Les réalisations de Johnny Thijs méritent d’être mentionnées : il a fait fermé près de la moitié des bureaux de poste et a lancé l’entreprise sur les rails de la libéralisation. Résultat : un véritable massacre social. 10.000 emplois ont été perdus en dix ans, sans trop de résistance syndicale organisée – ce dont les syndicats ne devraient pas être fiers. Ça, selon les politiciens libéraux (et le patron de Bpost lui-même), cela vaut un salaire annuel de 1,1 million d’euros.
Au cours de ces dernières décennies, l’écart entre le salaire des chefs d’entreprise et celui des travailleurs a fortement augmenté. Aux Etats-Unis, les patrons des plus grandes entreprises gagnaient, en 1980, 42 fois plus que la moyenne d’un travailleur, contre 380 fois plus en 2012. En Russie, en 1917, un autre système a été introduit (avant la dégénérescence stalinienne de la Russie soviétique). La tension salariale maximum – le rapport entre le plus haut salaire et le plus bas – a été limitée à un pour quatre. Si un travailleur est censé pouvoir joindre les deux bouts avec son salaire, alors quatre fois celui-ci doit être largement suffisant pour disposer d’une vie agréable.

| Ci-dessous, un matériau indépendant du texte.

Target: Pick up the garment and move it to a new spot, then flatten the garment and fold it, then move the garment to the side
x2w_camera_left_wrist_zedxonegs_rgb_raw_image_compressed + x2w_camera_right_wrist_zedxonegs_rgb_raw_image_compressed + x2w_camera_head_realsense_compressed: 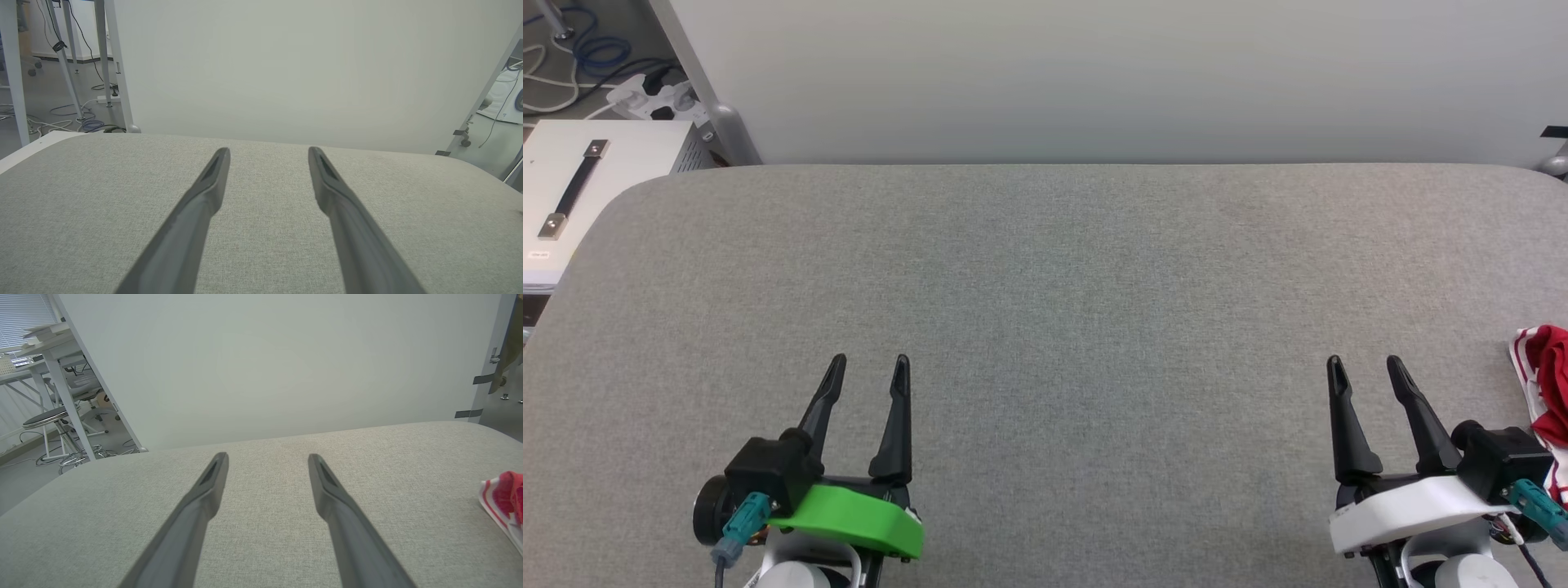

Dans le cadre de la lutte pour améliorer nos conditions de travail et de salaire, nous devons dénoncer les excès de l’élite et leur hypocrisie. Mais cela ne suffira pas. Nous devons utiliser ces données pour aider à construire un rapport de forces. Il faut aussi discuter de la manière dont sont ‘‘gérées’’ nos entreprises publiques : sous la direction de gestionnaires capitalistes grassement rémunérés ou sous celle de représentants démocratiquement élus par le personnel et les usagers?